Correspondence from the Commonwealth

  1. By letter sent by email on 8 January 2016, the solicitors for the Commonwealth wrote to Mr Copeland.[35]  Their letter sought clarification of the following issues:

    (1)When the December Report was issued, given that pt 1.3 indicated it was issued on 22 December 2015 and pt 20.1 indicated it was issued on 31 December 2015.

    (2)Sections of the December Report from pt 18.2, summarised in [32](9) and (11) above, were quoted, in which it was said that evidence outside the City of Busselton had been disregarded in accordance with the Lease.  The letter referred to the court's interpretation of the Lease, asking why Mr Copeland considered cl B.4.2 to be relevant or necessary to refer to.  The letter sought clarification of whether the reference to, and consideration of, cl B.4.2 had any material impact on the outcome of his determination.
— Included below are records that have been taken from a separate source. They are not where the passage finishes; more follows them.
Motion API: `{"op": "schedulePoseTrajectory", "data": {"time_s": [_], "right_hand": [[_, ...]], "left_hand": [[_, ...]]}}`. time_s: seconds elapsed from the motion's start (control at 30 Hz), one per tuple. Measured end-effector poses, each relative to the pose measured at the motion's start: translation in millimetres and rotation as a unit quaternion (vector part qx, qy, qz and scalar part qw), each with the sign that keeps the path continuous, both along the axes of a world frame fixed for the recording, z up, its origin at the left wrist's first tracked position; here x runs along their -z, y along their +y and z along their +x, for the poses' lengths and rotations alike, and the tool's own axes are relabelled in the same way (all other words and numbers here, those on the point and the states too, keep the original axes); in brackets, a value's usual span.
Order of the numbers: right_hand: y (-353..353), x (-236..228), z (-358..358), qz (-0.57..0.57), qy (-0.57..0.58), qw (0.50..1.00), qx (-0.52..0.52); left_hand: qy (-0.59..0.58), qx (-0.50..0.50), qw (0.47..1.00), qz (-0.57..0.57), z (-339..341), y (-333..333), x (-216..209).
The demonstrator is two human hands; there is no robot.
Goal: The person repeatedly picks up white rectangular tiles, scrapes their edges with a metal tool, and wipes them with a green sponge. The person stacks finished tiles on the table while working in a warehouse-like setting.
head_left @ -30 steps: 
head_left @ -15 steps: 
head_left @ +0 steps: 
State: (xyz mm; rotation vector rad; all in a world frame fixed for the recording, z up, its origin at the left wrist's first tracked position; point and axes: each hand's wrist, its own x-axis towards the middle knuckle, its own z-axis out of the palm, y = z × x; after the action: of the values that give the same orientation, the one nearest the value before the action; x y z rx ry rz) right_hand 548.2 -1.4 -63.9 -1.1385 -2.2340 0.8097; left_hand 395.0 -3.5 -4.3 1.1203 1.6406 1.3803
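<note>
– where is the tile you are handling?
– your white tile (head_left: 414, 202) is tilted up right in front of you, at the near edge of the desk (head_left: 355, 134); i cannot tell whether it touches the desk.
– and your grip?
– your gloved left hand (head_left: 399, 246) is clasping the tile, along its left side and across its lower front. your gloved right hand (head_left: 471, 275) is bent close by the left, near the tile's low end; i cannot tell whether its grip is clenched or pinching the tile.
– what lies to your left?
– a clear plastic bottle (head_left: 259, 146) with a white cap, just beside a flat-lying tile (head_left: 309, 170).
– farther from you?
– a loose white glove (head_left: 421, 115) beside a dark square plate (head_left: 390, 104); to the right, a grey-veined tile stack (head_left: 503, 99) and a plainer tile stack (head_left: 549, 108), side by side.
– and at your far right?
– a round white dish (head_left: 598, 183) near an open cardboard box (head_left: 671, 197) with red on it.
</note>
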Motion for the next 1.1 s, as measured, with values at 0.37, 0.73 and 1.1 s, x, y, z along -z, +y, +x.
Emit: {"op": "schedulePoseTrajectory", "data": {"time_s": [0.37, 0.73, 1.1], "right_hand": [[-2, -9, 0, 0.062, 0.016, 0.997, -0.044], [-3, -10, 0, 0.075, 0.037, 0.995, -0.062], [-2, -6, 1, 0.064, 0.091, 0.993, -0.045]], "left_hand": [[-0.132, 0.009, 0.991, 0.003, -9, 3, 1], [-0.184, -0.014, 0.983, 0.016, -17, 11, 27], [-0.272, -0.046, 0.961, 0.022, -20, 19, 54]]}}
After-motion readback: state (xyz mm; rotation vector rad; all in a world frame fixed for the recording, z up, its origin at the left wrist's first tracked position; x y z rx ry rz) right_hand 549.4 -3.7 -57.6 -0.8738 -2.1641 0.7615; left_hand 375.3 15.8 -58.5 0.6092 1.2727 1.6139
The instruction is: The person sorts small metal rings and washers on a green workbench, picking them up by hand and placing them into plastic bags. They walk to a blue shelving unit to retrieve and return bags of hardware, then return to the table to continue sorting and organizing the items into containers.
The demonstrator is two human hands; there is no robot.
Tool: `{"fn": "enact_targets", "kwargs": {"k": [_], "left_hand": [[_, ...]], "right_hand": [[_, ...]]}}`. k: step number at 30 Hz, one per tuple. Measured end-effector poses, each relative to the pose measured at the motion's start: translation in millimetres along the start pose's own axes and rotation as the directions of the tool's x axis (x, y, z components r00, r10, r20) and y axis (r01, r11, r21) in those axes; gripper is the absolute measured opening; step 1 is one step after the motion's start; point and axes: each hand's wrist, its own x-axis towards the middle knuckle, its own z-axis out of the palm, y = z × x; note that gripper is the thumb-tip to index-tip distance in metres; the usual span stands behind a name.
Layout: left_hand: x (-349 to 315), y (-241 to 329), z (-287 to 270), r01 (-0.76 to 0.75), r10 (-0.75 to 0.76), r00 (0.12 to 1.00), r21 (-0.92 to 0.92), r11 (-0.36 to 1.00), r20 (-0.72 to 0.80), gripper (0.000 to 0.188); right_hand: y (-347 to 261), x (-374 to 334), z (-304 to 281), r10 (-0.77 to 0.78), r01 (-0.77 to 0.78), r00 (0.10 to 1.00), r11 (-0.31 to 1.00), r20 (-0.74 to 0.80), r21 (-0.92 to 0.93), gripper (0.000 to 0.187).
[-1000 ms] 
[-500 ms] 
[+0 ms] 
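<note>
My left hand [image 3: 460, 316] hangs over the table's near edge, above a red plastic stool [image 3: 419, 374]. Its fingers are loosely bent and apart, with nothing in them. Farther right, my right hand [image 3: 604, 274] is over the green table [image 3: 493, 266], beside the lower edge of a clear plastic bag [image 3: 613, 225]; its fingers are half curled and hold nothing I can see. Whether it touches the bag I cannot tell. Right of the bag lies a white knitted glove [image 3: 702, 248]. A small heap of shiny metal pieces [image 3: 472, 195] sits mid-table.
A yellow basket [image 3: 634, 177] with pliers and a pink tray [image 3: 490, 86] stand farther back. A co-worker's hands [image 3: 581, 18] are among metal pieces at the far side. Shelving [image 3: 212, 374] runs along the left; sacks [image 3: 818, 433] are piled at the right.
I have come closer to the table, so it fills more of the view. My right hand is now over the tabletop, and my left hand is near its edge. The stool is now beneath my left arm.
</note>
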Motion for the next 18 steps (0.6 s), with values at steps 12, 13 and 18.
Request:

    [35] Exhibit A, page 383 - 384.

  2. In response, Mr Copeland sent an email dated 11 January 2016, copied to Mr Pitman.[36]  In his email, Mr Copeland said as follows:

    •The date of issue was 22 December 2015.

    •It is acknowledged that clause B.4.2 of the Lease should not be considered as outlined.  The two sections of the report quoted should not have been included in my final report which was an oversight which I will rectify.  My apologies.

    [36] Exhibit A, page 386.

The January Report

  1. On 20 January 2016, Mr Copeland issued a Rental Determination Report bearing that date (the January Report).[37]

    [37] Exhibit A, pages 388 - 421.

  2. With the exception of pt 18.2 and the change to the dates in pt 1.3 and pt 20.1, the January Report is materially indistinguishable from the December Report.

  3. Part 17 of the January Report sets out, as the 'most relevant' rental evidence, the same five Busselton premises as were referred to in the December Report.  As in the December Report, there is no reference in that part of the report to the premises upon which the Owners had relied in their submissions.

  4. Part 18.2 was modified from the December Report by the deletion of the two passages quoted in the Commonwealth's solicitors' letter of 8 January 2016.  It was otherwise unchanged.  Part 18.2 is in the following terms:

    18.2Valuation Assessment

    I have given consideration to the rental evidence detailed within the preceding sections of this report and also the evidence of office accommodation provided in the submissions.

    In analysing the rental evidence available and in consideration of my assessment of the market rent, I have had regard to, but not necessarily limited to, the following issues:

    •Terms and conditions of the lease in relation to the assessment of the market rent.

    •Leasing demand for the premises and nature of the Busselton office market as at the relevant date of the valuation.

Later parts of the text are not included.